The slide was set in motion with a fast length delivery that went through the defence of Fletcher as he went for a swipe across the line, but the key wicket came four balls later. Shimron Hetmyer, visibly uncomfortable with the pace and bounce that Ferguson was generating off the surface, looked to back away and thrash Ferguson through the off side, but only got a feather edge through to Seifert.
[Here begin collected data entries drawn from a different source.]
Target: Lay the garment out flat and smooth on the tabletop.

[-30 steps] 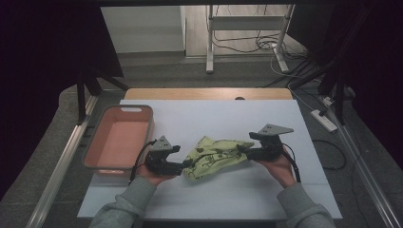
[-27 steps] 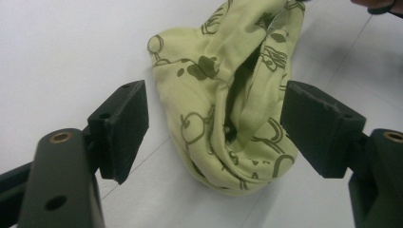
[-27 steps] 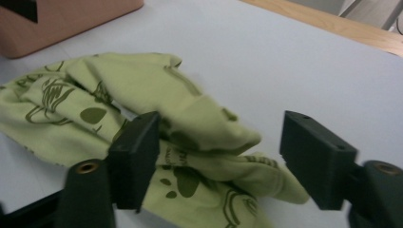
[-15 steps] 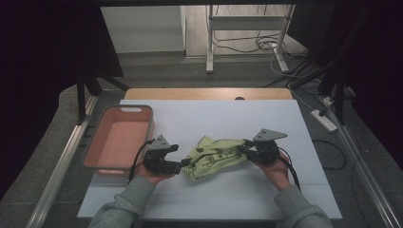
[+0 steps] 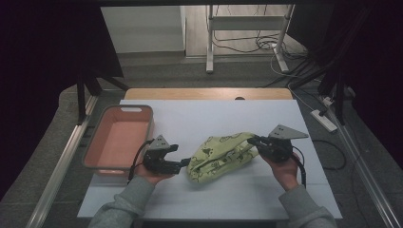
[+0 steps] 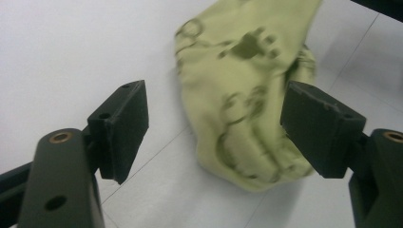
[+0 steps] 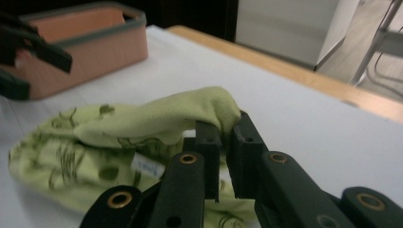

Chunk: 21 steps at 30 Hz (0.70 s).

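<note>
The right gripper [image 7: 223, 142] has just been closing, and its fingers now pinch a fold of the crumpled yellow-green printed cloth [image 5: 221, 156] lying on the white bench [image 5: 204, 118]. The pinch looks shallow and may slip as it lifts. The left gripper [image 6: 214, 128] has its fingers spread, the cloth's near end between them, untouched. The salmon plastic bin [image 5: 119, 137] sits beyond the left fingers; open bench lies ahead.

The right gripper [image 7: 224, 142], whose jaws had just been closing, pinched a raised fold of the yellow-green printed cloth [image 7: 142, 137]. The cloth lay on the white table [image 7: 304, 128]. A pink bin [image 7: 90, 42] stood beyond.
</note>
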Available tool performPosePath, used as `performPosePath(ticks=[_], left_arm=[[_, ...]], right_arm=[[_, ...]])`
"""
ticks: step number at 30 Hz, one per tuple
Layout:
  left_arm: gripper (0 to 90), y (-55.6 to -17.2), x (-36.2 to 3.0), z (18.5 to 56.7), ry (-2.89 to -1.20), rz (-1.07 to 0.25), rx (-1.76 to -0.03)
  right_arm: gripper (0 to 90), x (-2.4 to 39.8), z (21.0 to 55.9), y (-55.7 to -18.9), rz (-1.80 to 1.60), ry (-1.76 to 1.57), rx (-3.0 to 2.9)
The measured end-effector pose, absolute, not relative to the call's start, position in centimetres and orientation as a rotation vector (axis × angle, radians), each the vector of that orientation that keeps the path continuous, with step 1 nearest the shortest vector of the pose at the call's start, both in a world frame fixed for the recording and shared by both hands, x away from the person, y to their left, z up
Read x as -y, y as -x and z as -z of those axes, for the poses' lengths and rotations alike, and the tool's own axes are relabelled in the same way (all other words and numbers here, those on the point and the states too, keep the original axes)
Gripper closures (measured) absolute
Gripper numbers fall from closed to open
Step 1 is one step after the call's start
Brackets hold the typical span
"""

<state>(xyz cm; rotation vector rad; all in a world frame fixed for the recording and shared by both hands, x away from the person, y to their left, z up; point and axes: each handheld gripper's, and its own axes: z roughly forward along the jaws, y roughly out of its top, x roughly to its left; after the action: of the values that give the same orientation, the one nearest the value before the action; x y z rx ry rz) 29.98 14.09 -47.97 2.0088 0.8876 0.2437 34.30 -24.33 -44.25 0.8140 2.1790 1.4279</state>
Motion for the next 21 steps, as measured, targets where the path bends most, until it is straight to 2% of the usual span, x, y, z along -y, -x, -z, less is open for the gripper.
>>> performPosePath(ticks=[8,21], left_arm=[[24.8,-29.9,-13.9,47.9,-2.012,-0.247,-0.883],[24.8,-29.7,-13.7,47.7,-2.010,-0.249,-0.873]], right_arm=[[83.7,24.0,42.3,-32.9,-1.544,-0.758,-2.145],[83.7,19.8,44.9,-32.1,-1.549,-0.676,-2.319]])
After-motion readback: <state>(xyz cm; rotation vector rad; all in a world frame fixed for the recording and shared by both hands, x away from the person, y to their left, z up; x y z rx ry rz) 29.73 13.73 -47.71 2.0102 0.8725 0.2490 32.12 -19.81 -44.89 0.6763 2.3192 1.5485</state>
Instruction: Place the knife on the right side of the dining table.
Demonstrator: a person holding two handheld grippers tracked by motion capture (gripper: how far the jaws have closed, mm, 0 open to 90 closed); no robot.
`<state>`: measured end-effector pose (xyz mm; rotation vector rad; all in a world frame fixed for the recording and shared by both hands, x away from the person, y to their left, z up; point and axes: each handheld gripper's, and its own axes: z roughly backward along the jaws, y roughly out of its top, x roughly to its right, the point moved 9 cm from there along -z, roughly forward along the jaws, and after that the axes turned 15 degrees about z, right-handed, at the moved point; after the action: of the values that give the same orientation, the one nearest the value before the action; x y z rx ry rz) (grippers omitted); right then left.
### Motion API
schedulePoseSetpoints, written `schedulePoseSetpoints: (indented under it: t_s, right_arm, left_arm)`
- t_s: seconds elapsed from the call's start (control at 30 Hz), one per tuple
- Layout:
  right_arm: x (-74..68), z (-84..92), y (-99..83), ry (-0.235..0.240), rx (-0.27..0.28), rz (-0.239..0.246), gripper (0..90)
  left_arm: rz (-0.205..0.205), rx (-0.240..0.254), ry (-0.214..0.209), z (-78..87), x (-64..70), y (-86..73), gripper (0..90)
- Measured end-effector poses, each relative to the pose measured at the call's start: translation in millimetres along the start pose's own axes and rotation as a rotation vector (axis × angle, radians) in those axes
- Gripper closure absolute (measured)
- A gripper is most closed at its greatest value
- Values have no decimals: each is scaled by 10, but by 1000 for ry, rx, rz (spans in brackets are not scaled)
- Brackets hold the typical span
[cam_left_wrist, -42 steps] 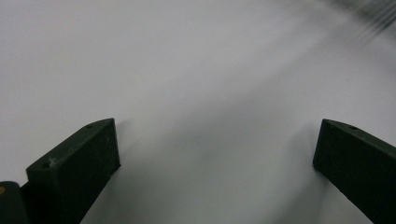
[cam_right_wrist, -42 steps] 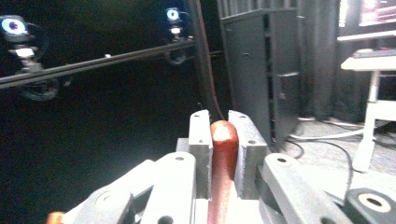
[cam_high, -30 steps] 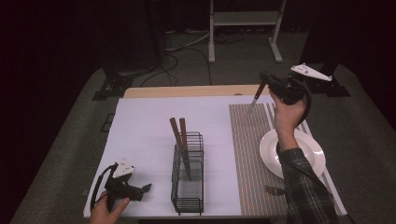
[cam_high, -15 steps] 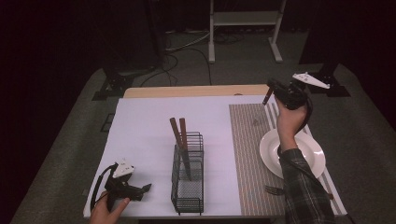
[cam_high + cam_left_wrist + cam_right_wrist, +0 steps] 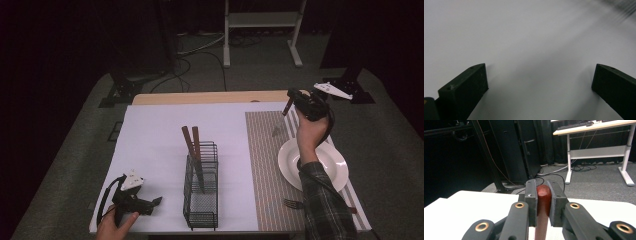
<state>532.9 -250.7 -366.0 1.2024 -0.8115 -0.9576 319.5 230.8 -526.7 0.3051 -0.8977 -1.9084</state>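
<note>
Rack (image 5: 201,200): black wire mesh, metal look. Two handles (image 5: 190,141) standing in the rack: brown, wood look. Plate (image 5: 330,165) right of the rack: white, glossy. Mat (image 5: 265,165) under it: striped, woven look. Gripper-held handle (image 5: 543,205): red-brown, smooth, slight sheen. Jaws: matt black.

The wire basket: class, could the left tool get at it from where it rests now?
Probably yes. The left tool sits open on the white cover beside the wire basket, with bare surface between them and nothing in its jaws.
</note>
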Motion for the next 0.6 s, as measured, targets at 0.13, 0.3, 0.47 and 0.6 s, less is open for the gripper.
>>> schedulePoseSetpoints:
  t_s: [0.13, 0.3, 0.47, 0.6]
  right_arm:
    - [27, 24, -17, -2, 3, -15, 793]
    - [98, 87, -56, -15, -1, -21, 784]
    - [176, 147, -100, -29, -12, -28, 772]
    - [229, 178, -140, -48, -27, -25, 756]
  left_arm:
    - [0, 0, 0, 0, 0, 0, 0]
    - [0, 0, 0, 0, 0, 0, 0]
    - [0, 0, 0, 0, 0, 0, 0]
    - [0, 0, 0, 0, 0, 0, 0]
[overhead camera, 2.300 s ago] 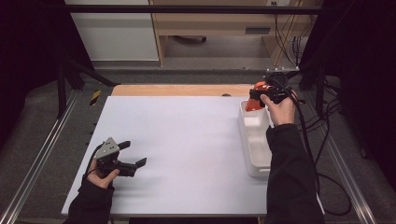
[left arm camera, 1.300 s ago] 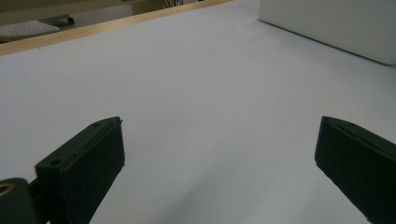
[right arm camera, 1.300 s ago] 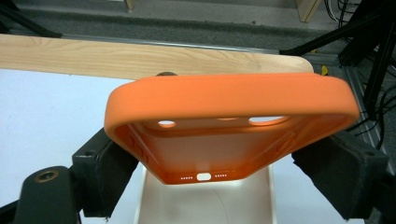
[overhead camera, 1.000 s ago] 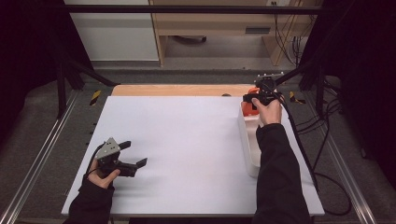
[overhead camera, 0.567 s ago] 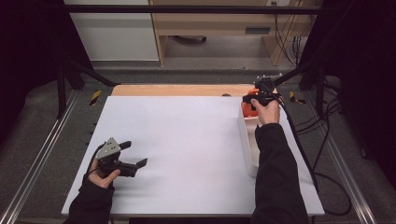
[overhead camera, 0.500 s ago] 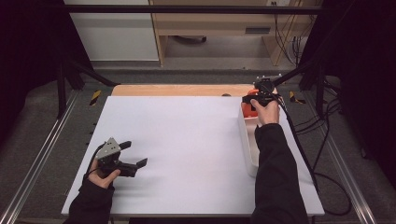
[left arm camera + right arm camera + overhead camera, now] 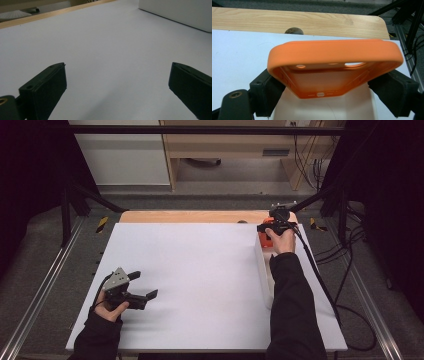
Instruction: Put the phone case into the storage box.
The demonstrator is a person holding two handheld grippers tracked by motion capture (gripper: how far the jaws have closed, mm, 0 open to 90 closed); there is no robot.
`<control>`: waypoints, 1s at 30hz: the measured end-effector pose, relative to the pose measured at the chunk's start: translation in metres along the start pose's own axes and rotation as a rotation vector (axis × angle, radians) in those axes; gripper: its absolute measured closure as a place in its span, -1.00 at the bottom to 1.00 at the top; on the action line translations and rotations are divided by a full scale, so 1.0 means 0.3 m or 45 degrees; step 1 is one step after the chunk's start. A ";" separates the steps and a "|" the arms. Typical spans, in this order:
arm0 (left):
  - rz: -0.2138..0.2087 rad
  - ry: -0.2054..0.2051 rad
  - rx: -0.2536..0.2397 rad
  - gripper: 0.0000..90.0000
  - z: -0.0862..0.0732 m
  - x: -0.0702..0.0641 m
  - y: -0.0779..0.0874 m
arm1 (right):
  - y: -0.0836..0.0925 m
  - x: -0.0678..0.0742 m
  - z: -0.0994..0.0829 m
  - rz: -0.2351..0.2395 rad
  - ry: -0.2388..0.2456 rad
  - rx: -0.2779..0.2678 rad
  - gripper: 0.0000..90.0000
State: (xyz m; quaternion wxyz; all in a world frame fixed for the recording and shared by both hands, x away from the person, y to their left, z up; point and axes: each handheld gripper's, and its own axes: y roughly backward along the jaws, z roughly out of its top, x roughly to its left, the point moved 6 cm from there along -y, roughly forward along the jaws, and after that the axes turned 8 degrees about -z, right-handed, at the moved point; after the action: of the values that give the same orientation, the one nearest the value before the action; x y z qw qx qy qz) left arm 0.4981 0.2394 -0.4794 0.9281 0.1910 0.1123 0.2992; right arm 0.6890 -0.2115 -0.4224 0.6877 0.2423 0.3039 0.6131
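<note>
Nearest me, my left tongs (image 7: 142, 297) rest low on the white worktop (image 7: 200, 270), jaws standing wide apart with nothing between them. Farther off to the right, a long white tray (image 7: 265, 270) lies along the worktop's edge. At its far end I hold my right tongs (image 7: 329, 87) clamped across an orange phone case (image 7: 334, 65), one jaw on each long side; the case sits lifted above the tray, open side toward the camera. Beyond it: a strip of bare wood (image 7: 312, 21), then grey floor.
</note>
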 end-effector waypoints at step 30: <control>-0.001 -0.003 0.002 -0.98 -0.001 -0.001 -0.003 | -0.003 0.009 0.009 0.058 0.004 -0.036 -0.97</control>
State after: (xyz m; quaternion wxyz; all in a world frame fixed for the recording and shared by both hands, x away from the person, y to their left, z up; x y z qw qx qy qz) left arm 0.4982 0.2386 -0.4802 0.9282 0.1920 0.1114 0.2985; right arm 0.6917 -0.2089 -0.4216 0.6764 0.2384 0.2907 0.6333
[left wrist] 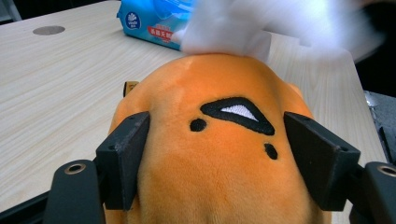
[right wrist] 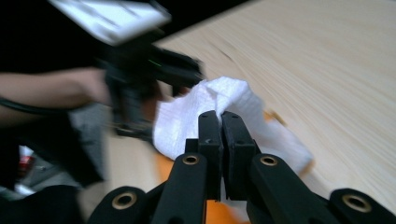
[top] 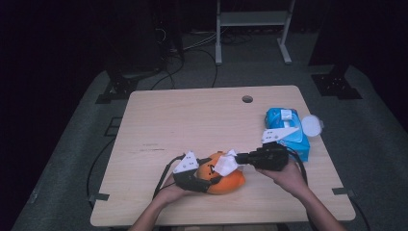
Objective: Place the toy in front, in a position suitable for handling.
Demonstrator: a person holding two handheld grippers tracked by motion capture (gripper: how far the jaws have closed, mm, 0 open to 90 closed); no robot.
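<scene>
We start at the orange plush toy [top: 222, 178], which lies near the front edge of the table [top: 192, 115]. It sits between the jaws of the left gripper [left wrist: 224, 154]: in the left gripper view one black pad stands at each flank of the toy, pressed into the fur, so these half-open jaws have the toy clamped from both sides. Ahead of those jaws we see the toy's stitched face: a black, white-filled triangular mouth with two black dots beside it.

On top of the toy, beyond the left jaws, rests a white wipe [top: 226, 163]. The right gripper [right wrist: 220, 122] has this wipe pinched: its two jaws are closed tight together, with the crumpled white sheet bunched around and past their tips. In the right gripper view the picture is blurred, and beyond the wipe we make out the left gripper's dark body and the hand that carries it.

Farther out, behind the right gripper in the high view, lies a blue pack of wipes [top: 287, 131] with a white flap on top. In the left gripper view its front carries a round blue logo and a red strip of print, too small for us to read.
</scene>
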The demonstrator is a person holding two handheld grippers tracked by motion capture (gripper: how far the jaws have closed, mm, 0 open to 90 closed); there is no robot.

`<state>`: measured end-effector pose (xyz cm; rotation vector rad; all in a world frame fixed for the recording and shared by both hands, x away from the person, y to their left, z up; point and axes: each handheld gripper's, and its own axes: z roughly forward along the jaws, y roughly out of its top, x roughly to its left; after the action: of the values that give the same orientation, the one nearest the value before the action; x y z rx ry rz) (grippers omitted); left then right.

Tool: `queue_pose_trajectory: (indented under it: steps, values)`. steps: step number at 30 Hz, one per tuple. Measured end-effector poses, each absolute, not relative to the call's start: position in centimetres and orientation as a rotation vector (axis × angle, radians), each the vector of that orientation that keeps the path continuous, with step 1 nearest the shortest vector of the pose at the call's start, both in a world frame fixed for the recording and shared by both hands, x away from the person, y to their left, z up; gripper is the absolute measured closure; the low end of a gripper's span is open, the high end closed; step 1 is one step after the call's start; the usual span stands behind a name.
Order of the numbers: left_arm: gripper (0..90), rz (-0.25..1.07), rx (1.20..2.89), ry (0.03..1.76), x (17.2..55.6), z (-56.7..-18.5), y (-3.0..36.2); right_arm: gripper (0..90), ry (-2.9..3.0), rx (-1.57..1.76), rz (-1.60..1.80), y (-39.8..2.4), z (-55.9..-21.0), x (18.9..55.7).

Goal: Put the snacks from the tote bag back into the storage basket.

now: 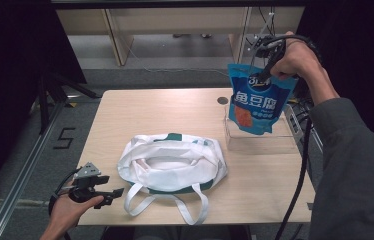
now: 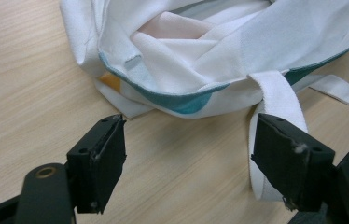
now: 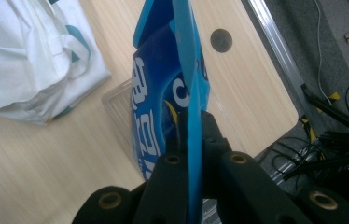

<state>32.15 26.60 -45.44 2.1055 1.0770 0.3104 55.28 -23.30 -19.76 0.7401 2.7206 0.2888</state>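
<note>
One wooden table (image 1: 165, 112) carries everything, its pale top bare along the far edge and across the left third, where the boards run clear out to the left rim. A round cable hole (image 1: 222, 100) sits near the far edge, right of centre. Beyond the right rim, the right gripper view shows dark floor and loose cables close under the table's corner.

Next in size, a white tote bag (image 1: 172, 162) with teal trim lies slumped near the middle of the table, mouth open upward, its two white straps (image 1: 192, 207) trailing toward the near edge. Bare wood separates the bag from the left rim and from the far edge.

To the bag's right stands a clear plastic box (image 1: 260, 137), near the right rim, with a narrow strip of table between it and the bag.

Above that box hangs a blue snack pouch (image 1: 257, 102), lifted off the table; its lower end is in line with the box's open top. The right gripper (image 1: 265, 67) has its jaws pinched together on the pouch's top edge, the film running straight between the pads in the right gripper view.

Smallest, the left gripper (image 1: 110, 195) rests low at the near left corner, jaws spread apart with nothing between them, one strap lying just in front of one jaw.
</note>
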Motion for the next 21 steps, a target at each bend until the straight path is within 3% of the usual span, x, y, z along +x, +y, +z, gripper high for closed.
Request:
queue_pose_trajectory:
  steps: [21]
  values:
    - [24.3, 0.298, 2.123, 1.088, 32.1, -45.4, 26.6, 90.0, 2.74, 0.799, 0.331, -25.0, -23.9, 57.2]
Until Pollard and Allen came together a couple of overs later, the West Indies batsmen appeared mesmerised, apparent when Nicholas Pooran fell leg-before to a full toss that he didn't seem to spot out of Ferguson's hand.

The numbers

2 Number of New Zealanders to have taken five wickets in an innings in a men's T20I. Ferguson became the second; Southee claimed 5 for 18 against Pakistan, also at Eden Park, all the way back in 2010.
18 The number of balls in Ferguson's four-over spell that West Indies batsmen were not in control of.

What they said

"It's a crazy ground to play at. It just happens like that for bowlers. I put a lot of work in to make sure my body can bowl full on. I don't swing the ball, so pace is my thing."
Lockie Ferguson
"Didn't face him. Smart boy."
Kieron Pollard, who only faced two Ferguson deliveries during his 75 not out off 37 balls

The closest contender

Yuzvendra Chahal, 3 for 25 vs Australia, first T20I, Canberra
Chahal won the game for India, and his performance perhaps made headlines more than it might otherwise have done because he entered the second innings as a concussion substitute for Ravindra Jadeja, whose unbeaten 44 from 23 balls hauled India across to 161. Australia were going along nicely at 56 without loss when Chahal lured captain Aaron Finch into a false shot to strike for the first time. The critical wicket of Steven Smith was plucked out thanks to an acrobatic effort from Sanju Samson, and then Matthew Wade top-edged a swipe across the line as Australia failed to arrest the slide that Chahal began, eventually falling short by 11 runs.